Fascination et répulsion
Tout le monde ne peut cependant pas apprécier tout cet investissement en efforts, temps et argent, comme nous pouvons le voir dans les remarques des visiteurs sur cette vidéo. Les réactions vont de la fascination impressionnante à la répulsion de dégoût.
L’horloge donne sur la King’s Parade où une plaque bleue, sur le bâtiment d’en face, annonce le site original de la White Horse Inn (l’auberge du Cheval Blanc), communément connue comme ‘La Petite Allemagne’. La plaque indique à ses lecteurs qu’ici est née la Réforme anglaise. Des érudits de Cambridge, comme Thomas Cranmer, William Tyndale, Nicholas Ridley et Hugh Latimer, discutèrent des derniers écrits de Martin Luther, autour de leurs brocs de bière. C’était Thomas Bilney, lui-même sensibilisé par le message de l’Evangile, après avoir travaillé sur le Nouveau Testament grec d’Erasme, qui rassembla ces amis dans la White Horse Inn.
Une décennie plus tôt, Erasme a vécu et travaillé à Cambridge – malgré ses plaintes au sujet de la bière et du vin locaux imbuvables et des gens locaux qui ‘combinaient une grossièreté extrême avec une extrême mauvaise foi’ – pendant qu’il travaillait sur son Nouveau Testament, avec parallèle en grec et en latin, lequel allait à son tour inspirer la Bible allemande de Luther et la Bible anglaise de Tyndale.
Si Erasme avait pu sortir de l’auberge et voir cette horloge, et l’inscription de la première lettre de Jean, il aurait aussi été consterné par la vision de la vie présentée. À partir de son travail de révision du texte latin de la Vulgate, il aurait su que le verset continue en disant : ‘mais celui qui fait la volonté de Dieu vivra éternellement !’
Riche héritage
Quelle perspective différente donne le verset complet ! Au lieu d’une vision de la vie comme s’échappant de nous tous, minute par minute, rendant notre existence dénuée de sens et futile, nous découvrons un Dieu qui promet de nous rendre les années qui ont été dévorées par les locustes (Joël 2:25).
L’horloge peut être considérée comme un triste commentaire sur Cambridge aujourd’hui, sur une grande partie du monde académique et sur la société occidentale elle-même. Ayant chacune grandi hors des racines chrétiennes, l’université, les académies et la société ont en grande partie perdu la dimension transcendantale qui donne un sens. Les armoiries de l’université, par exemple, montrent une Bible au centre ; sa devise est Hinc lucem et pocula sacra, ‘De cet endroit, nous gagnons la lumière et le sacré’. Mais malheureusement, la Bible n’est plus au cœur de la vie de l’université.

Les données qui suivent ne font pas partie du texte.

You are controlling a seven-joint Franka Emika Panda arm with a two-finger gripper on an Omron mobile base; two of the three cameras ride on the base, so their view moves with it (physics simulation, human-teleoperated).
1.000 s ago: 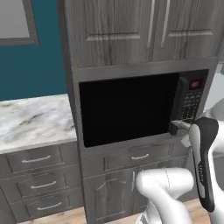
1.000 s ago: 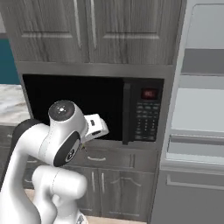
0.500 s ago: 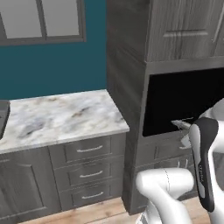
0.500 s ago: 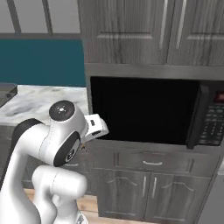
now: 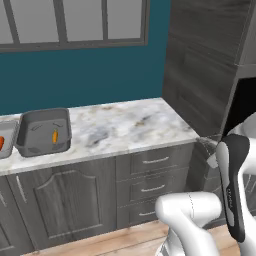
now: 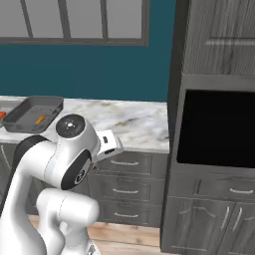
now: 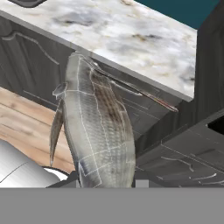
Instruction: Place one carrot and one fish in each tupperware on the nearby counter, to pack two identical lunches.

Car Cambridge possède un héritage chrétien riche mais souvent oublié. Un endroit excellent pour commencer à explorer ceci, c’est à l’historique Round Church (église ronde), construite vers 1130, et aujourd’hui un centre d’exposition expliquant l’histoire des fondateurs de l’université qui voulaient explorer aussi bien le livre des œuvres de Dieu que le livre des mots de Dieu.
En ces jours où nous hésitons à regarder les informations par peur d’une autre tragique tuerie de masse, ou d’entendre un autre discours politique d’un politicien populiste, présageant des troubles à venir, nous devons nous rappeler que, dans le plan de Dieu, ‘les mangeurs de temps’ n’ont pas le dernier mot.